In 2001, for example, the US provided Mali $33.7 million in development assistance; Lebanon, a country with one-third the population and host to numerous terrorist groups, received $50 million. At the time, Mali was one of the poorest countries on earth but yet, according to Freedom House, the most democratic, Muslim-majority country. A decade later, Mali’s democracy collapsed. Perhaps had it received more aid than Lebanon, it might have solidified its democracy beyond the point of no return. Perhaps, there is no better example of the squeaky wheel getting disproportionate grease than the Palestinians who, be it through United Nations agencies or through direct assistance from donor countries, have received more per capita than any other people and yet have little to show for it (beyond the palatial villas of their leaders). Is there a better, objective way to determine need than simply who happens to be in the press at any given time? If so, what would that be?
Why should the government rather than private NGOs take the lead on aid?

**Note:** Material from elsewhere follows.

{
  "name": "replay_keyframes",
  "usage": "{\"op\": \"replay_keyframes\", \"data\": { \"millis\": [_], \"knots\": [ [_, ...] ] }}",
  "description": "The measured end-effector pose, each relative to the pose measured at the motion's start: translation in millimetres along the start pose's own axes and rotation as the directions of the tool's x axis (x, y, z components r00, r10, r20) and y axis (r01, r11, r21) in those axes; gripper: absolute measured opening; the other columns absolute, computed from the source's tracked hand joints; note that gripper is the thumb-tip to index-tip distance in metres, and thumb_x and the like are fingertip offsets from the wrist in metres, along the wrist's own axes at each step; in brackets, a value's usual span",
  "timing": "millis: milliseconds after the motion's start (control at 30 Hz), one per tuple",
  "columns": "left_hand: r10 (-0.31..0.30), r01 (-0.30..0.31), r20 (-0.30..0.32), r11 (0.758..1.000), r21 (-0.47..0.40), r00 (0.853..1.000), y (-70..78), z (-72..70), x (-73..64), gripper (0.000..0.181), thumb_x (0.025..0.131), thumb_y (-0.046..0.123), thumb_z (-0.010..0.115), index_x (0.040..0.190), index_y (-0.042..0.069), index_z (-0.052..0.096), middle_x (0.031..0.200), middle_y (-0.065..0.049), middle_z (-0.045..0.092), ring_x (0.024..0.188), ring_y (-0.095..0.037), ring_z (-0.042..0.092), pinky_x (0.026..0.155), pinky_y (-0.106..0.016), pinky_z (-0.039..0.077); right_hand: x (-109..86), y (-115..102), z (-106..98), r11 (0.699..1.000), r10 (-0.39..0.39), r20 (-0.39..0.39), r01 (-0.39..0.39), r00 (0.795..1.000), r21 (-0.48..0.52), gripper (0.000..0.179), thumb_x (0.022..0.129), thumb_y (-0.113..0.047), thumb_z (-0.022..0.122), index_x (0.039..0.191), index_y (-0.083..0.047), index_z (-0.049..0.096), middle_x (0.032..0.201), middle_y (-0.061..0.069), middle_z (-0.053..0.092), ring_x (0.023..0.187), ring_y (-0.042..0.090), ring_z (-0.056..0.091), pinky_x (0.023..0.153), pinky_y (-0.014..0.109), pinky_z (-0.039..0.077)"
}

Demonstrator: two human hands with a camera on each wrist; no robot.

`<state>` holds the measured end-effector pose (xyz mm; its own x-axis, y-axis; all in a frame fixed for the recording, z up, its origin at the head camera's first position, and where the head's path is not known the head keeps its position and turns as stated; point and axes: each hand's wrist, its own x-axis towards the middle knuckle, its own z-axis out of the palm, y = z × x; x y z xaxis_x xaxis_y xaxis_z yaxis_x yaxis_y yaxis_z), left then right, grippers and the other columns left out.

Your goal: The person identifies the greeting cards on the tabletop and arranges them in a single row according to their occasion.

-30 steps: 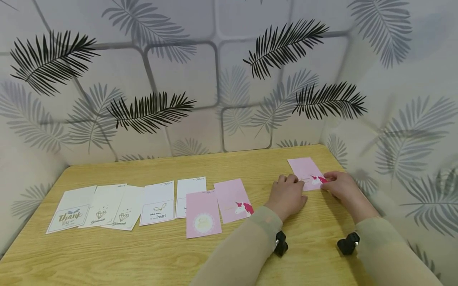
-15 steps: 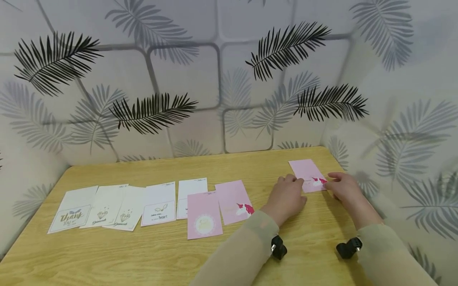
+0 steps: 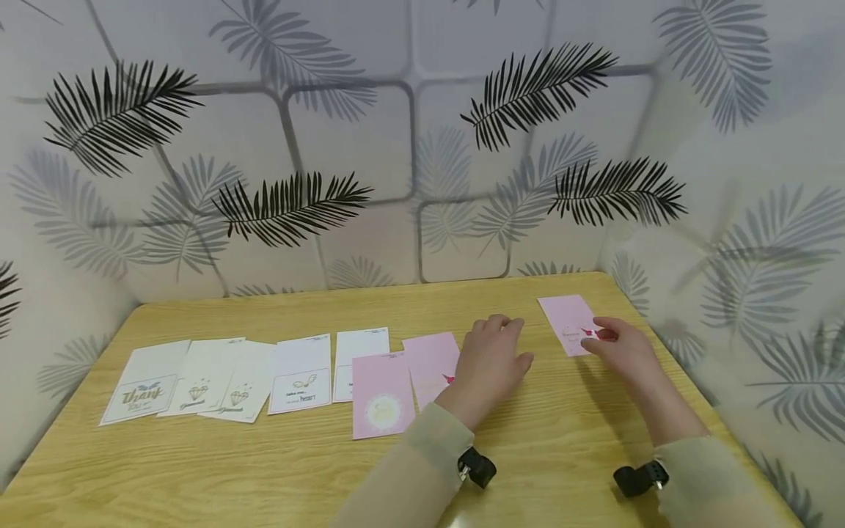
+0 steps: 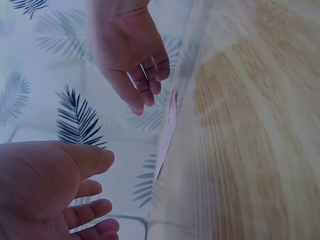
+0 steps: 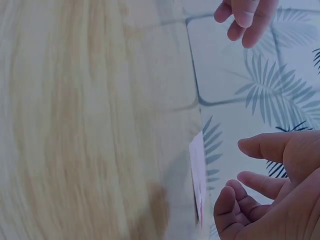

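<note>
A pink card [image 3: 562, 317] with a unicorn print lies flat at the right of the table. My right hand [image 3: 623, 357] hovers over its near right corner, fingers loosely bent and off the surface. In the right wrist view, that hand [image 5: 280, 187] has a gap between thumb and fingers with nothing held, beside the card [image 5: 198, 167]. My left hand [image 3: 486, 367] is in the air to the left of this card, partly covering a second pink unicorn card [image 3: 430, 359]. In the left wrist view, the left hand [image 4: 45, 187] shows relaxed, parted fingers.
Left of the hands, a row of cards runs along the wooden table [image 3: 251, 469]: a pink card with a round emblem [image 3: 383, 396], winged-heart cards [image 3: 300, 374], diamond cards [image 3: 201, 378] and a "Thank you" card [image 3: 147, 381]. A leaf-patterned wall covering [image 3: 370, 169] borders the table.
Both hands have come away from the right-hand pink card, which stays on the table. The left hand has moved left and up; the right hand has lifted slightly. The head view has shifted a little.
</note>
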<state>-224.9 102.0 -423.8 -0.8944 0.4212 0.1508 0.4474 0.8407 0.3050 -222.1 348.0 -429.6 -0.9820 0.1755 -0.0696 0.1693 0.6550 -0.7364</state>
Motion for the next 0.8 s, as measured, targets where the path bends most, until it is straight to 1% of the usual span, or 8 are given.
{"op": "replay_keyframes", "data": {
  "millis": [67,133,300,367,433,567,667,800],
  "knots": [
    [-0.008,0.007,-0.018,1.0,-0.011,1.0,-7.5,-4.8,-6.8,0.058,0.11,0.044,0.07,0.162,0.02,0.057,0.157,-0.004,0.059,0.14,-0.029,0.056,0.113,-0.043,0.049,-2.9,-5.9,2.7,1.0,-0.029,0.013,0.029,0.999,0.007,0.064,0.107,-0.016,0.069,0.157,0.015,0.044,0.145,0.04,0.054,0.13,0.051,0.052,0.103,0.055,0.047],
    [-0.014,0.014,-0.036,1.0,-0.021,0.999,-15.5,-8.8,-13.1,0.058,0.11,0.043,0.07,0.161,0.019,0.058,0.156,-0.005,0.059,0.139,-0.031,0.057,0.111,-0.045,0.05,-5.5,-12.0,6.3,0.999,-0.049,0.023,0.048,0.999,0.021,0.065,0.107,-0.017,0.069,0.158,0.014,0.044,0.146,0.039,0.054,0.131,0.05,0.052,0.102,0.052,0.048],
    [-0.038,0.036,-0.069,0.998,-0.043,0.997,-38.9,-16.7,-30.1,0.057,0.109,0.041,0.072,0.159,0.015,0.06,0.155,-0.008,0.06,0.137,-0.034,0.057,0.109,-0.051,0.05,-12.0,-26.9,20.2,0.993,-0.092,0.043,0.088,0.995,0.081,0.063,0.107,-0.015,0.07,0.158,0.012,0.046,0.143,0.035,0.056,0.126,0.044,0.055,0.086,0.028,0.051],
    [-0.048,0.044,-0.074,0.998,-0.053,0.996,-49.2,-19.0,-37.3,0.058,0.109,0.04,0.073,0.158,0.014,0.06,0.155,-0.009,0.06,0.138,-0.036,0.056,0.11,-0.053,0.049,-15.1,-33.4,26.4,0.988,-0.107,0.05,0.1,0.993,0.12,0.063,0.107,-0.013,0.071,0.158,0.012,0.046,0.142,0.034,0.057,0.126,0.043,0.056,0.08,0.022,0.051],
    [-0.056,0.05,-0.08,0.996,-0.07,0.995,-59.3,-21.8,-44.4,0.059,0.108,0.04,0.074,0.158,0.013,0.06,0.155,-0.01,0.06,0.138,-0.037,0.056,0.111,-0.054,0.048,-18.3,-40.3,32.0,0.982,-0.115,0.056,0.105,0.992,0.158,0.062,0.106,-0.012,0.071,0.158,0.012,0.046,0.142,0.034,0.056,0.127,0.043,0.057,0.078,0.022,0.053],
    [-0.069,0.058,-0.104,0.993,-0.104,0.992,-77.7,-31.1,-57.6,0.058,0.107,0.037,0.075,0.157,0.01,0.061,0.153,-0.013,0.061,0.139,-0.042,0.055,0.112,-0.058,0.046,-23.7,-52.2,42.0,0.964,-0.133,0.079,0.111,0.988,0.242,0.062,0.107,-0.01,0.07,0.16,0.011,0.045,0.144,0.033,0.054,0.128,0.042,0.057,0.079,0.026,0.056],
    [-0.076,0.063,-0.129,0.992,-0.106,0.989,-89.9,-38.0,-66.4,0.057,0.106,0.035,0.076,0.155,0.009,0.062,0.151,-0.014,0.062,0.138,-0.043,0.055,0.11,-0.06,0.046,-27.5,-60.9,48.7,0.952,-0.139,0.117,0.1,0.983,0.289,0.062,0.108,-0.01,0.068,0.162,0.01,0.043,0.148,0.033,0.052,0.131,0.043,0.057,0.083,0.03,0.059],
    [-0.094,0.082,-0.16,0.993,-0.082,0.983,-102.9,-43.8,-76.5,0.056,0.105,0.034,0.078,0.154,0.009,0.064,0.148,-0.015,0.064,0.135,-0.043,0.056,0.107,-0.059,0.048,-31.1,-72.4,58.0,0.944,-0.134,0.17,0.074,0.976,0.322,0.064,0.11,-0.013,0.067,0.164,0.007,0.041,0.153,0.032,0.048,0.136,0.044,0.056,0.091,0.035,0.062]
  ]
}}
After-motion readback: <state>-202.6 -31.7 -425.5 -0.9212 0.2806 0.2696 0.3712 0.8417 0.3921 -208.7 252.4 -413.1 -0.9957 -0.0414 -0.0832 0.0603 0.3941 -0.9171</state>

On an individual level, Americans are perhaps the most generous people on Earth. They keep many aid organizations and NGOs afloat with their charitable contributions. Many of the NGOs which Americans support are relatively streamlined, with low overhead and high bang for the buck. The same cannot be said for the United Nations or USAID. USAID funds contractors who in turn flip contracts to subcontractors, each of whom take their cut for overhead, staff, and consulting fees. USAID regulations, meanwhile, have become so Byzantine that only seasoned USAID employees understand them. This had led to the development of a USAID mafia, in which USAID employees retire to contractors who use their expertise to win contracts.
Foreign assistance, however, should not be about creating a layer of consultants and contract kingmakers; rather, it should be about augmenting US policy goals via soft power. When it comes to the basic issues of feeding the hungry, helping the sick, or sheltering the poor, might it be better simply to get the US government out of the aid business in favor of private NGOs which, arguably, do a better job anyway? Why should the government ever replicate what the private sector can do?